# REQUIRED WORK:
Return every line of the listing below, unchanged, from its first line to the line holding "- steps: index", that line included.

# DATASET EXCERPT:
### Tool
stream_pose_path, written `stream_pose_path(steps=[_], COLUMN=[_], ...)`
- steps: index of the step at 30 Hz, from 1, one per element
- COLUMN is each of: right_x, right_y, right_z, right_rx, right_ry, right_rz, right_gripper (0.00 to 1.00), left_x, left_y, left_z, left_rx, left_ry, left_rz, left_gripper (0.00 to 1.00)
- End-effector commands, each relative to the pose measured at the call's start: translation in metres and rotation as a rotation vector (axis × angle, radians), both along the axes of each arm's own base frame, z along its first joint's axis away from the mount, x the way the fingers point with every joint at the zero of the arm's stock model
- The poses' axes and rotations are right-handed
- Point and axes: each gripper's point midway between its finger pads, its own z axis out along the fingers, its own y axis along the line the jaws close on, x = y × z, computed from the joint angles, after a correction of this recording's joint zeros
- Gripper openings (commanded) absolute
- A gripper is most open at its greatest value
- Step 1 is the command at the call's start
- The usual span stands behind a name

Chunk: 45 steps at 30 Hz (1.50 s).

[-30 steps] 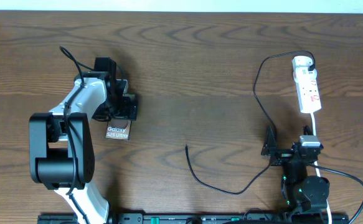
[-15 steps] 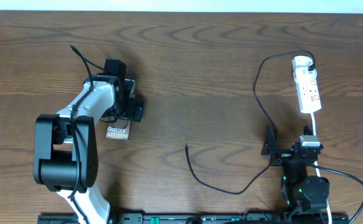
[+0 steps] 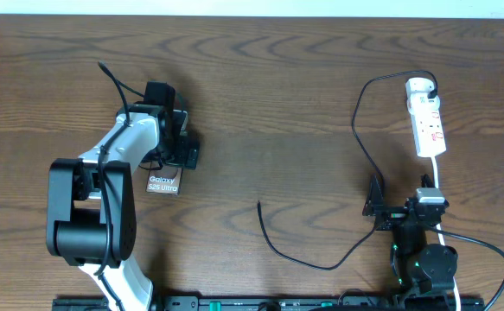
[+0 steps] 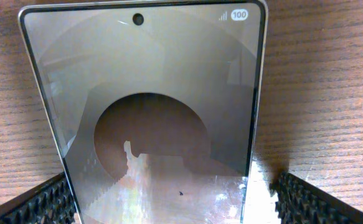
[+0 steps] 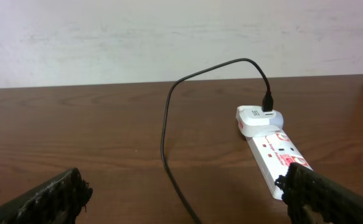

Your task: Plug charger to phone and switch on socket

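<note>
The phone (image 3: pixel 162 182) lies flat on the wood table at the left, its "Galaxy" sticker end showing. My left gripper (image 3: pixel 182 141) is over its far end. In the left wrist view the phone's screen (image 4: pixel 150 93) fills the frame. My left gripper (image 4: pixel 172 202) is open and straddles it, with a small gap at the right finger (image 4: pixel 312 202). The charger cable (image 3: pixel 355 130) runs from the white adapter (image 3: pixel 419 85) on the socket strip (image 3: pixel 430 127) to its loose tip (image 3: pixel 260 206). My right gripper (image 3: pixel 376 207) is open and empty, also in the right wrist view (image 5: pixel 181 186).
The right wrist view shows the cable (image 5: pixel 164 134), the adapter (image 5: pixel 259 118) and the strip (image 5: pixel 274 155) ahead of the right gripper. The strip's white cord (image 3: pixel 437 181) runs down past the right arm. A pale wall stands beyond the table's far edge.
Between one second and half a second ago, my left arm shifted slightly right and away over the phone. Since then nothing has moved. The right arm has stayed still.
</note>
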Motion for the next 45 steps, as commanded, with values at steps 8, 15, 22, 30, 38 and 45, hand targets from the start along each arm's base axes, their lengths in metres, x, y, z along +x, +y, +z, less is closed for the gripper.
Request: stream_pose_path(steps=[8, 15, 22, 30, 38, 45], right_x=[0.000, 0.000, 0.000, 0.000, 0.000, 0.000], right_y=[0.001, 0.001, 0.001, 0.001, 0.001, 0.001], right_z=[0.000, 0.000, 0.000, 0.000, 0.000, 0.000], right_rx=[-0.012, -0.012, -0.012, -0.012, -0.012, -0.012], right_ry=[-0.001, -0.001, -0.001, -0.001, -0.001, -0.001], right_rz=[0.004, 0.004, 0.004, 0.004, 0.004, 0.004], right_gripper=[0.99, 0.99, 0.99, 0.99, 0.99, 0.99], left_x=[-0.015, -0.018, -0.022, -0.022, -0.020, -0.020], left_y=[0.003, 0.014, 0.018, 0.026, 0.025, 0.025], left_z=[-0.015, -0.015, -0.015, -0.015, -0.015, -0.015], left_rx=[0.027, 0.087, 0.089, 0.088, 0.081, 0.079], left_ry=[0.054, 0.070, 0.084, 0.086, 0.079, 0.078], left_rz=[-0.021, -0.039, -0.027, -0.003, -0.003, -0.002], left_gripper=[0.98, 0.98, 0.98, 0.98, 0.98, 0.96])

# RESPONSE TO THE TASK:
### Tool
stream_pose_path, written `stream_pose_path(steps=[_], COLUMN=[_], ...)`
- steps: index of the step at 30 Hz, from 1, one per element

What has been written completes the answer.